#### [WHAT TO WORK ON]
Return the whole listing exactly as it stands.
□ □ □ □
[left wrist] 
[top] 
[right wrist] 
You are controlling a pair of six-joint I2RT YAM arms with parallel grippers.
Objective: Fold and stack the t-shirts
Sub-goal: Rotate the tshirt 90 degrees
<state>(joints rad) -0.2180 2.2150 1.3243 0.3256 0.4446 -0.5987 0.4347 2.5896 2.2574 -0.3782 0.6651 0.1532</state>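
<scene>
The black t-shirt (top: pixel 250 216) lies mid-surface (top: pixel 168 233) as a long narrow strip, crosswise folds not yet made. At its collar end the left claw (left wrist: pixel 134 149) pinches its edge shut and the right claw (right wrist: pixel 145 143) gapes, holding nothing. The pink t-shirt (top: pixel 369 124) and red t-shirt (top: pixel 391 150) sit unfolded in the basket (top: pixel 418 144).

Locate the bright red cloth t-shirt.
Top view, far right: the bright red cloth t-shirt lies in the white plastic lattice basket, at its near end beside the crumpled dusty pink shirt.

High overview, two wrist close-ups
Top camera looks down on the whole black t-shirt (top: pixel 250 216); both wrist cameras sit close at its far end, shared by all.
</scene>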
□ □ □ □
#### [SOLUTION BELOW]
[left wrist] 
[top] 
[right wrist] 
You are controlling a pair of six-joint I2RT YAM arms with parallel grippers.
Objective: Fold and stack the t-shirts
Sub-goal: Rotate the tshirt 90 degrees
<state>(joints rad) -0.2180 2.2150 1.3243 0.3256 0.4446 -0.5987 0.4347 2.5896 2.2574 -0.3782 0.6651 0.1532</state>
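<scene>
The black t-shirt (top: pixel 250 216) lies mid-surface (top: pixel 168 233) as a long narrow strip, crosswise folds not yet made. At its collar end the left claw (left wrist: pixel 134 149) pinches its edge shut and the right claw (right wrist: pixel 145 143) gapes, holding nothing. The pink t-shirt (top: pixel 369 124) and red t-shirt (top: pixel 391 150) sit unfolded in the basket (top: pixel 418 144).

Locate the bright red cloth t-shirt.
Top view, far right: the bright red cloth t-shirt lies in the white plastic lattice basket, at its near end beside the crumpled dusty pink shirt.

High overview, two wrist close-ups
Top camera looks down on the whole black t-shirt (top: pixel 250 216); both wrist cameras sit close at its far end, shared by all.
</scene>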

This response is complete, and nothing else is pending.